If ST-segment elevation is not present on the ECG, a non-ST-elevation acute coronary syndrome (NSTE-ACS) is suspected and blood is taken from the patient to determine a cardiac biomarker, i.e. high-sensitive troponin. If this cardiac biomarker is elevated, a non-ST-segment elevation myocardial infarction is diagnosed. Whereas, if the troponin is not elevated, unstable angina pectoris is diagnosed. The guidelines recommend an early invasive catheter intervention within 24 hours after hospitalization for high-risk patients with NSTE-ACS.
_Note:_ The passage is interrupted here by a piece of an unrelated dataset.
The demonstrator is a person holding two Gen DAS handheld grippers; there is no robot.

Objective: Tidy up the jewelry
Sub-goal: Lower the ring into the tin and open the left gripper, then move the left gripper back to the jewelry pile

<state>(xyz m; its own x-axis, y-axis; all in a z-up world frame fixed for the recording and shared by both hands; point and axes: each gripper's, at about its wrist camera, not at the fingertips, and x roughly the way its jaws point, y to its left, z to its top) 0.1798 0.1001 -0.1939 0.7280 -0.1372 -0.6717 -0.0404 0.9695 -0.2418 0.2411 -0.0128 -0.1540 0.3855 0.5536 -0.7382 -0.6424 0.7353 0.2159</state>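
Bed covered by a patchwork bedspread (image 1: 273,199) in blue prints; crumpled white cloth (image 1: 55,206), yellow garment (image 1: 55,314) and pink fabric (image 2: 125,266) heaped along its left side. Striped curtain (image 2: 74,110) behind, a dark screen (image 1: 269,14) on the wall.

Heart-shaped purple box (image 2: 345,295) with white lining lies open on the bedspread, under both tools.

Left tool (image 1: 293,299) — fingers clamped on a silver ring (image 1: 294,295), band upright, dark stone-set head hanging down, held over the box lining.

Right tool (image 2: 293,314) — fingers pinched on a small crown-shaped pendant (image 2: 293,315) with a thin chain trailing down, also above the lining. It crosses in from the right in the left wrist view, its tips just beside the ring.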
The recommendation is based on several studies showing that an early coronary angiography shortens the duration of hospitalization and symptoms of a cardiac ischemia do not recur as often. These studies were, however, too small to draw a definitive conclusion if the timing of coronary angiography also influences the death rate.
High-risk patients profit
Dr. Alexander Jobs, DZHK researcher at the University Medical Center Schleswig-Holstein and at the University of Lübeck, together with colleagues at the Munich partner site, and the Leipzig Heart Center, has now discovered with a comprehensive meta-analysis that an early coronary angiogram may reduce the number of deaths in four high-risk groups of patients with NSTE-ACS. These include patients who are either above the age of 75, have diabetes, have elevated cardiac biomarker values at admission, or have a high point value in a risk score. Whereas, if all 5,324 patients examined with NSTE-ACS are taken into consideration, the early intervention, in comparison to the coronary angiogram at a later point in time, did not reduce the death rate. The data for the analysis come from eight studies. Unlike previous meta-analyses on this topic, Jobs and his colleagues were able to analyse individual patient data of the individual studies within the scope of a scientific cooperation. Furthermore, longer follow-up periods were available. “As a result, our analysis became more statistically powerful and we were able to analyse sub-groups for the first time”, explains the resident physician of the University Heart Center Lübeck. Since the statement regarding the high-risk groups is based on the evaluation of such sub-groups and therefore exploratory in nature, the scientists are currently planning a large randomized study to confirm these explorative results.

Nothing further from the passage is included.